La festa millenaria segna il nuovo anno di origine zorostraiana. Gli auguri del parroco di Kabul per una “primavera della società”, mentre i cristiani si preparano alla Pasqua: “Possiamo tutti – cristiani e musulmani – beneficiare della vita che fiorisce dalla morte di Gesù!”. La speranza per i negoziati con i talebani. 

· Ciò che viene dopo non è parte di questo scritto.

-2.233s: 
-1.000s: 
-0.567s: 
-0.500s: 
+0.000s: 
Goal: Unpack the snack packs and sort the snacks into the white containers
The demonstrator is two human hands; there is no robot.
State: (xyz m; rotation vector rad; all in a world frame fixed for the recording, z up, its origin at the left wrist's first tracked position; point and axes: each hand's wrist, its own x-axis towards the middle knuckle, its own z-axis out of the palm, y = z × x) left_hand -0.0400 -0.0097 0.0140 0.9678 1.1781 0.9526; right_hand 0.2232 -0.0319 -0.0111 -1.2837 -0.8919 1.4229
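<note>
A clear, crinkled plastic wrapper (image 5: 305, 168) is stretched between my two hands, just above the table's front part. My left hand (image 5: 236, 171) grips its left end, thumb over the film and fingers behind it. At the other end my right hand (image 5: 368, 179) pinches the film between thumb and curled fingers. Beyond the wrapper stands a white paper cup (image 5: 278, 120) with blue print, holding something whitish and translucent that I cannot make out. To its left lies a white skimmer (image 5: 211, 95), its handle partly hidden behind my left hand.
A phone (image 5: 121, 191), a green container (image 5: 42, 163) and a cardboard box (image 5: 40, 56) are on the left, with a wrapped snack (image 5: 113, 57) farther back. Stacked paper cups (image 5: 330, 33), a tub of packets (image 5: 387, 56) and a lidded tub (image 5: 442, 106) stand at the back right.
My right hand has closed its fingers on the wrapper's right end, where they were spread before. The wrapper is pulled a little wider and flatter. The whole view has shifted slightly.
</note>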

Kabul (AsiaNews) – “In questo Paese, l’anno inizia con la primavera. La primavera è la stagione in cui la natura rinasce dopo il torpore invernale. Come ci piacerebbe se la primavera in natura fosse seguita da una primavera nella società!”. Così p. Giovanni Scalese, parroco di Kabul, accoglie il Nawruz, nuovo anno in Afghanistan (celebrato anche in Iran e Iraq), affiancandovi il messaggio di speranza della Pasqua cristiana: “Vorremmo che tutti i nostri fratelli e sorelle afghani condividessero la grazia di questo evento. Cristo è morto per tutti. Possiamo tutti – cristiani e musulmani – beneficiare della vita che fiorisce dalla morte di Gesù!”

La festività del “Nawruz” (in persiano “Nuovo Giorno”) è una tradizione di 3mila anni con cui si celebra il nuovo anno, segnato dall’arrivo della primavera. Nata in ambito pre-islamico e legato alla fede zoroastriana, è festeggiata da persone di diverse religioni. Secondo il calendario iraniano, quello che inizia oggi è l’anno 1397.

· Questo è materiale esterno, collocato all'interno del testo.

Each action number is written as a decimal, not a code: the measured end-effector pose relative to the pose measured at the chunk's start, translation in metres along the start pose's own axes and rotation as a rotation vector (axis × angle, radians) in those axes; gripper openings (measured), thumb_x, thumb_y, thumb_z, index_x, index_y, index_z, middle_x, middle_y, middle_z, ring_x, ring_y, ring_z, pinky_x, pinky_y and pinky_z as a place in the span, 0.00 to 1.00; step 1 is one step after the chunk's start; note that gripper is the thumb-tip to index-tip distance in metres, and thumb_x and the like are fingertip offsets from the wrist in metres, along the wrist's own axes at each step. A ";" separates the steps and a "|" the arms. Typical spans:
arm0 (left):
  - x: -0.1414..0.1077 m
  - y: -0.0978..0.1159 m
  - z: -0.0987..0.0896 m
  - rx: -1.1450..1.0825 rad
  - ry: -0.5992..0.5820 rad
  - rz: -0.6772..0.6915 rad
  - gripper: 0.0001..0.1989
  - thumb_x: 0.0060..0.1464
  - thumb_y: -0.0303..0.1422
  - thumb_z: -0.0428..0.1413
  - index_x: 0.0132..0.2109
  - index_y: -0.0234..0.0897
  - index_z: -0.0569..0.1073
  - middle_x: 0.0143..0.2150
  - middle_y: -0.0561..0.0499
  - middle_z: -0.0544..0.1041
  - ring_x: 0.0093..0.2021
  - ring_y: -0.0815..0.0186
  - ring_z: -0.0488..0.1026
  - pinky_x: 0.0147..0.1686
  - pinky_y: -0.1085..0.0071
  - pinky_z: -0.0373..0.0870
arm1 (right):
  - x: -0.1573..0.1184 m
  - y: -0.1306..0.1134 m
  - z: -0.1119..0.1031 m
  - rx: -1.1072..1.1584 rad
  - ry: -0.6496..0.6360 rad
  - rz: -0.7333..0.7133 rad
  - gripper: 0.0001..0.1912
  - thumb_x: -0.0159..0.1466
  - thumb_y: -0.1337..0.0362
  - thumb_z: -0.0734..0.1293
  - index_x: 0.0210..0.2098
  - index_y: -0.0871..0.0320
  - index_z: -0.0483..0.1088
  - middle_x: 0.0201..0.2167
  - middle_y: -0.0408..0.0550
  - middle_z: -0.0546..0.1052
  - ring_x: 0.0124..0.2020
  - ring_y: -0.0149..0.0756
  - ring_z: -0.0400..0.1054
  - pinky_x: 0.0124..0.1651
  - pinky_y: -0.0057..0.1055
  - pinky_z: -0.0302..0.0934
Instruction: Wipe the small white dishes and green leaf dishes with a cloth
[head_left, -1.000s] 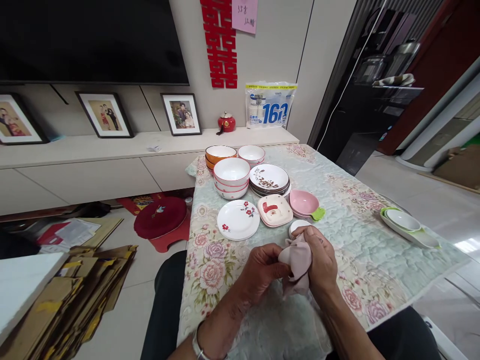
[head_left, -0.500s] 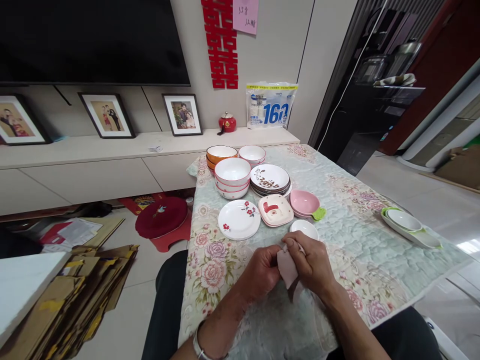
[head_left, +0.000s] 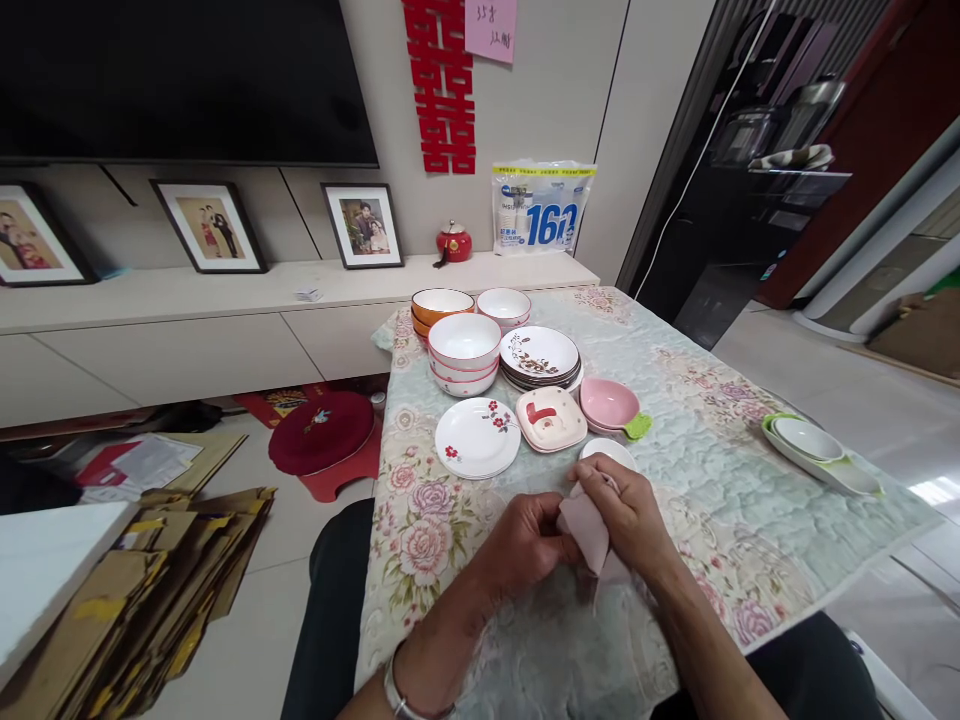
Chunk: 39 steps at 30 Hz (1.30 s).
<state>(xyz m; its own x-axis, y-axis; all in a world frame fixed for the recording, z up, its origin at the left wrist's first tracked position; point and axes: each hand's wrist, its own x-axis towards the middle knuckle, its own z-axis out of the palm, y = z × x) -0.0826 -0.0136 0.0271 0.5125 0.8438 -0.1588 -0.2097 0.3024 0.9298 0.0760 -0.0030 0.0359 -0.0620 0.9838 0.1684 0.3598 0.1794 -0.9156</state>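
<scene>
A thin pale pinkish cloth (head_left: 585,530) is bunched between both hands, above the near side of the table. My left hand (head_left: 529,540) pinches its left edge, and my right hand (head_left: 626,515) is wrapped round its upper right part. One end of the cloth hangs below the fingers. Whether some small thing is wrapped inside it I cannot make out. Just beyond my right hand is a small white bowl (head_left: 609,453), partly covered by the fingers. Past my left hand lie white flower-patterned plates (head_left: 476,440), beside a square cartoon-patterned dish (head_left: 551,420).
Farther back stand red-rimmed bowls (head_left: 465,342), orange bowls (head_left: 442,303) and brown-patterned plates (head_left: 540,355). Pink leaf-handled bowls (head_left: 609,403) are right of the square dish. Green-edged dishes (head_left: 810,440) lie far right on the flowered tablecloth (head_left: 427,545). Flattened cardboard (head_left: 172,580) is on the floor.
The cloth has shifted and turned slightly between my hands, with its lower end now hanging a little more to the right. The dishes stay where they were.
</scene>
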 end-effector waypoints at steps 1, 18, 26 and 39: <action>0.000 0.001 -0.001 0.047 -0.030 0.008 0.13 0.38 0.33 0.70 0.28 0.32 0.76 0.25 0.53 0.75 0.28 0.68 0.68 0.31 0.72 0.63 | 0.000 0.001 -0.001 -0.064 -0.037 -0.034 0.17 0.68 0.53 0.61 0.32 0.57 0.73 0.24 0.43 0.72 0.27 0.33 0.65 0.31 0.27 0.57; -0.001 -0.001 0.007 -0.443 0.094 -0.023 0.18 0.33 0.35 0.75 0.30 0.30 0.78 0.25 0.51 0.76 0.25 0.71 0.68 0.30 0.72 0.64 | -0.005 -0.002 0.013 0.071 0.316 -0.021 0.22 0.70 0.49 0.57 0.36 0.57 0.73 0.28 0.46 0.74 0.28 0.35 0.65 0.29 0.29 0.58; -0.002 0.002 -0.003 -0.307 -0.009 -0.017 0.21 0.37 0.43 0.72 0.29 0.29 0.78 0.26 0.50 0.75 0.27 0.69 0.68 0.32 0.72 0.62 | 0.004 -0.006 0.002 0.194 -0.030 0.106 0.22 0.67 0.47 0.61 0.29 0.58 0.71 0.21 0.42 0.70 0.22 0.31 0.61 0.25 0.28 0.55; 0.001 -0.002 0.009 -0.577 0.123 0.030 0.18 0.38 0.37 0.73 0.34 0.31 0.79 0.26 0.52 0.76 0.26 0.71 0.69 0.29 0.74 0.63 | -0.003 -0.004 0.015 -0.142 0.303 -0.130 0.23 0.72 0.53 0.52 0.48 0.58 0.72 0.43 0.53 0.78 0.44 0.43 0.73 0.47 0.37 0.65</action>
<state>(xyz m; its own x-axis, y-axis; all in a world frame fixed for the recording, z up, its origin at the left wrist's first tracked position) -0.0746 -0.0176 0.0279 0.4061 0.8906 -0.2049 -0.6594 0.4408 0.6091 0.0605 -0.0068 0.0338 0.1552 0.9034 0.3997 0.4945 0.2793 -0.8231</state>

“Oggi inizia un nuovo anno”, scrive p. Scalese. “Se solo il 1397 fosse l’inizio di un processo di pace in Afghanistan!” In un contesto di crescenti violenze, la speranza del sacerdote si ripone nel “processo di Kabul” in corso, con l’offerta di pace avanzata dal presidente afghano Ghani: “Se consideriamo che solo con la pace è possibile approfittare di opportunità importanti (i condotti di gas Tapi; lo sfruttamento delle risorse naturali; ect), che potrebbero essere più lucrative del commercio criminale dell’oppio, capiremmo che non è redditizio per nessuno continuare una simile guerra senza fine. L’interesse economico potrebbe avere successo dove armi, politiche e diplomazia hanno fallito”. P. Scalese si riferisce al gasdotto trans-afghano "Turkmenistan-Afghanistan-Pakistan-India Pipeline" (Tapi).

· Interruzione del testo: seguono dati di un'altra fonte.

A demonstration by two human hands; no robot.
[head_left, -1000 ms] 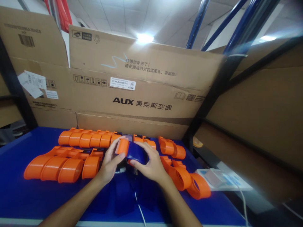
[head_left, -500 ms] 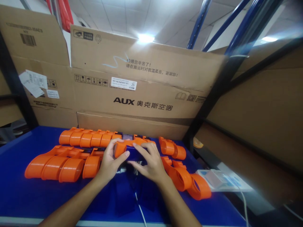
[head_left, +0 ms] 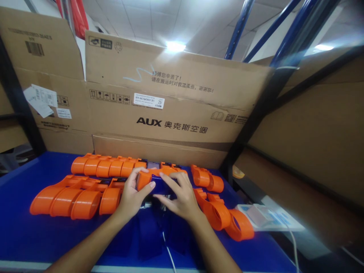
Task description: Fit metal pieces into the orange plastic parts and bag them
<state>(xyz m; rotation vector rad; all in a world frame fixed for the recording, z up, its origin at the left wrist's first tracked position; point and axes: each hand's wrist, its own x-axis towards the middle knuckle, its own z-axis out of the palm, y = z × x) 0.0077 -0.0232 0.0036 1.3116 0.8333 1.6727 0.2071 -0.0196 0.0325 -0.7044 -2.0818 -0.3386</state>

Sulle prospettive di pace, il governo afghano ha di recente annunciato un’offerta di pace incondizionata ai talebani, nella speranza di portare il gruppo jihadista al tavolo dei negoziati. Al momento, i talebani non hanno ancora risposto con chiarezza. Tuttavia, in un comunicato stampa di ieri, il gruppo ha accolto con favore l’appello alla pace di Mohammad Ismail, ex-leader jihadista, che ha chiesto ai gruppi di opposizione di sedersi al tavolo del dialogo, se non con il governo, almeno con “la grande famiglia del Jihad”, per mettere fine alla guerra.

Ma nel contesto delle violenze nel Paese  – che il 12 marzo ha raggiunto i 6mila giorni di guerra –  non ci sono solo i talebani. Oggi, un attacco suicida rivendicato dall’Isis ha ucciso almeno 26 persone e ferite 18 fuori dalla moschea sciita Kart-e Sakhi di Kabul, dove una numerosa folla si era riunita proprio per festeggiare il Nawruz, festa disprezzata dai fondamentalisti perché “non-islamica”.